Dataset excerpts
****************************************

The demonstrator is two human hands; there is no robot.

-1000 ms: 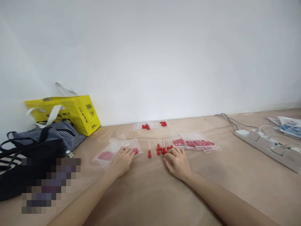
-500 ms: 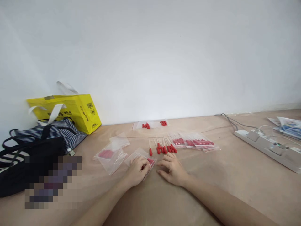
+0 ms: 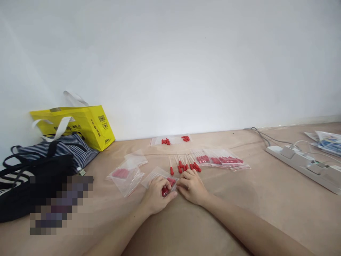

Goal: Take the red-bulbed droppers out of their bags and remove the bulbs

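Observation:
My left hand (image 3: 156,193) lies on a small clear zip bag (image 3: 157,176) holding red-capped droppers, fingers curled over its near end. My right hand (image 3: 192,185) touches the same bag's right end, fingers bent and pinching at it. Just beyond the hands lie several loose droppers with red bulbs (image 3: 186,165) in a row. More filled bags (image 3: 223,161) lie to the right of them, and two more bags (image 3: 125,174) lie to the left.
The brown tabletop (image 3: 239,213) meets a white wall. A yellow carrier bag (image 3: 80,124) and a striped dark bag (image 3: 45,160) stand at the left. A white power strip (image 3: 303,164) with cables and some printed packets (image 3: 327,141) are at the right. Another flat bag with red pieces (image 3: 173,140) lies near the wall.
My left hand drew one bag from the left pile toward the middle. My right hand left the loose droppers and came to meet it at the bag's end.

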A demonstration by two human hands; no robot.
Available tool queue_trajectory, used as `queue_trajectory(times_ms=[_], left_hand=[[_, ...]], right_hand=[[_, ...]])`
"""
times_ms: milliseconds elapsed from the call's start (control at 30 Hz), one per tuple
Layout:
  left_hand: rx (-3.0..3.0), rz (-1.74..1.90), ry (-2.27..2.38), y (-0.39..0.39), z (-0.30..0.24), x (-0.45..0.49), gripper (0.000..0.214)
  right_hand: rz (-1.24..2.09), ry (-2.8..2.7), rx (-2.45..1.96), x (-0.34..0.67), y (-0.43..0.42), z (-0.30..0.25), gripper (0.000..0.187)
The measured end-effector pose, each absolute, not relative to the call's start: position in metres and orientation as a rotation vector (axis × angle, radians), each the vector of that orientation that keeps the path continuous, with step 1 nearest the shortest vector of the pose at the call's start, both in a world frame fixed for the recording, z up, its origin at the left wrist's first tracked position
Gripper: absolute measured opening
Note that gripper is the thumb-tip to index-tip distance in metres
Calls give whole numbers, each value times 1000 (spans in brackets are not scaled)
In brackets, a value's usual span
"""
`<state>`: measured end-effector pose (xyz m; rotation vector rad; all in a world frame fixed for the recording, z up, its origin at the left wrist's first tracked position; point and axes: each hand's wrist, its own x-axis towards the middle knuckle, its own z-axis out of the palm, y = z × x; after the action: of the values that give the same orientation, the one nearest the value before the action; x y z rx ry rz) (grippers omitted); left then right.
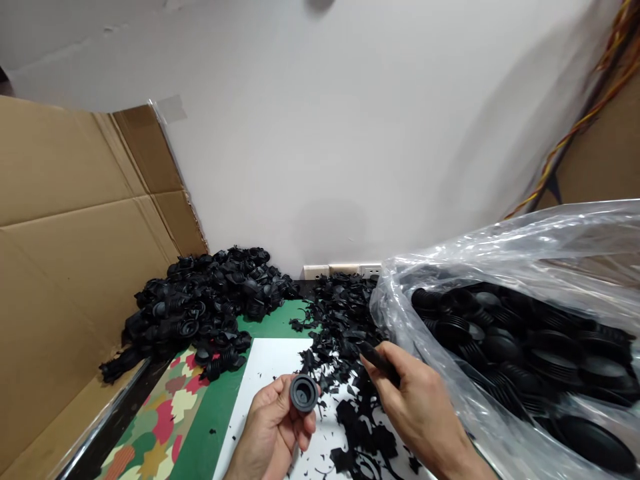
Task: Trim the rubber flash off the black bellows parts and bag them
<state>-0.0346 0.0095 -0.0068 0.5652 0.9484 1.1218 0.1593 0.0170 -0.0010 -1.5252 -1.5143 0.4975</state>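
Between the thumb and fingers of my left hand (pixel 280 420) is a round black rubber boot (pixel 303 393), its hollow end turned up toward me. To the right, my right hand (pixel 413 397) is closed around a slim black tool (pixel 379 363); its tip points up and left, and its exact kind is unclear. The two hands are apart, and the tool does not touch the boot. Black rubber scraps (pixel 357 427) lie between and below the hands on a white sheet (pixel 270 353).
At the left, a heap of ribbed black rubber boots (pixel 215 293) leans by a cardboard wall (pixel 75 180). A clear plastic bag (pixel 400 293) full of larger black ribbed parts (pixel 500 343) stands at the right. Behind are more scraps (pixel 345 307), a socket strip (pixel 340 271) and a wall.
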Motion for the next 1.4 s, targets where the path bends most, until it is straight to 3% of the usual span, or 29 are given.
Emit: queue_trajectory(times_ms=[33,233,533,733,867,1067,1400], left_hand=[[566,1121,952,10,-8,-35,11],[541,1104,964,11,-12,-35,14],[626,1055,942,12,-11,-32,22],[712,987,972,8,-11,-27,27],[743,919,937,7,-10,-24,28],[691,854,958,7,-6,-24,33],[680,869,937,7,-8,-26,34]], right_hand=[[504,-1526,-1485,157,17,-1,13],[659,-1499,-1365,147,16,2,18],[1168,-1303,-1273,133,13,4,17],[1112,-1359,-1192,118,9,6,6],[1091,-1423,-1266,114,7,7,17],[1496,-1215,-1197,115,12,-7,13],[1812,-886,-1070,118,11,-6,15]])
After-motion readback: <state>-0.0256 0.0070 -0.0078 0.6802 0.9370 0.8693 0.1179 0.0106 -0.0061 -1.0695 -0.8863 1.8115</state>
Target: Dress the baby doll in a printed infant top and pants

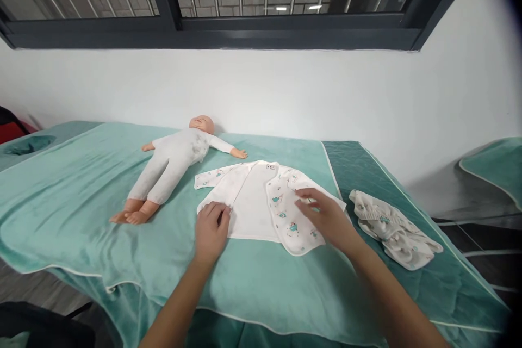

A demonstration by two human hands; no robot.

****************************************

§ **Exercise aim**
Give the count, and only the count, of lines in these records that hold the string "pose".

§ **Problem solution**
2